TPL: Could you describe your creative process from conceptualization to execution when working on a new series?

MATTHIAS: It's more of a chaotic approach. If you, like me, have been photographing for many years, you'll always end up with images that suddenly fall out of the camera outside of your own redundancy. Vague fragments that slowly develop as sediment into something that can be walked on. I often feel bored with certain topics. Perception is an open system.

TPL: How do you choose your subjects or scenes to photograph, and what draws you to them?

MATTHIAS: It's something like a matrix. They are reflexive and anticipatory reactions.
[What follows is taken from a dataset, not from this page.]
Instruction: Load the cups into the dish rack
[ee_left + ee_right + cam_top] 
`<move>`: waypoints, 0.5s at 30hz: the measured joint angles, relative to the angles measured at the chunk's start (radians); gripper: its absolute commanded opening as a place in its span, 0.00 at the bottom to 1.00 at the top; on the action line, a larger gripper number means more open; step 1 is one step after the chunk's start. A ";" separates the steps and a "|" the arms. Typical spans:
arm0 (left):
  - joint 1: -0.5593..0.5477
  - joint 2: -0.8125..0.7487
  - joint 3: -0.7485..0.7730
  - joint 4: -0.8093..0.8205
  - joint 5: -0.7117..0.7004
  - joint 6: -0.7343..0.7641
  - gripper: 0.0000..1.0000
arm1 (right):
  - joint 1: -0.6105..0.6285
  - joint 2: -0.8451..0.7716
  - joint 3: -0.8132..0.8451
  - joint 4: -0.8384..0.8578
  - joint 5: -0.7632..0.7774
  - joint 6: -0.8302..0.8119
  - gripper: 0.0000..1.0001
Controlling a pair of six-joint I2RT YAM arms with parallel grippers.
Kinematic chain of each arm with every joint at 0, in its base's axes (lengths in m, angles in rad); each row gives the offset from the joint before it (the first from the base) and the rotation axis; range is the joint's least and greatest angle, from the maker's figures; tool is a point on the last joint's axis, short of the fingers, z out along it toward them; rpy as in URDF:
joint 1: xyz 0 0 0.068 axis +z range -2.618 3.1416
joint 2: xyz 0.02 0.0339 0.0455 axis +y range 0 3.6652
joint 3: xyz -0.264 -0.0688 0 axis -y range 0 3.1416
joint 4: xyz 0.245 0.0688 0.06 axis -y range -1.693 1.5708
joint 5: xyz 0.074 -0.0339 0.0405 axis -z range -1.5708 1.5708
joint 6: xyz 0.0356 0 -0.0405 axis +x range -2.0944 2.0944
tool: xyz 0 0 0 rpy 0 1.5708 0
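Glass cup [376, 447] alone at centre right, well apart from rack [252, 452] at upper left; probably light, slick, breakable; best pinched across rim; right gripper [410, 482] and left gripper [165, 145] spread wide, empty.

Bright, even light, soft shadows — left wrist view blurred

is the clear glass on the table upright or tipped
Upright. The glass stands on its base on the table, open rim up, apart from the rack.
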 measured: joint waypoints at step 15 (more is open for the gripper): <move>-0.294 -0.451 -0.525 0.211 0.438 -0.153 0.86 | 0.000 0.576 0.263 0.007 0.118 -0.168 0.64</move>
A mélange of everything seen from dreams, books and films filtered through heart and experience.

TPL: What is your takeaway from the work you do? In what ways has your photography evolved over the course of your career, and what factors have influenced these changes?

MATTHIAS: In the analogue phase of photography, it was hardly possible to give the images a special look beyond the choice of film material and photo paper in post-production. The possibilities today are comparable to painting. The color grading and the selection of papers and printable substrates seem limitless. The way of taking photos, however, is almost unchanged. It seems to be something native to the language. If you haven't learned to dream in another language, your worldview and world experience are set.

TPL: If you could work with any photographer for a day, from any time period, who would that be and why? What would you want to learn from them? What would you like to share with them?

MATTHIAS: There is this saying: “A real voyage of discovery does not consist in seeking new lands, but in seeing with new eyes.” I would want to have a very long conversation with him about how he thinks about life. After all, we don't photograph what we see, but rather what we are.

TPL: When you're not creating your visual stories, what does Matthias Gödde do for leisure?

MATTHIAS: Waiting for the time when I can create visual stories.

Matthias Gödde's photographic journey is a compelling testament to his passion, persistence, and creative vision. With a background in visual communication and a profound appreciation for the aesthetics of cinema and literature, Matthias has developed a unique perspective as a photographer. His photographs transcend mere images; they are intricately woven narratives, inviting viewers to explore the stories behind the scenes.

As Matthias continues to evolve as a photographer, he embraces the boundless opportunities presented by digital photography, while remaining steadfast in his commitment to the authentic language of his art form. For him, photography is more than just a profession; it is a way of life, a medium through which he captures the essence of the human experience and offers viewers a fresh perspective on the world.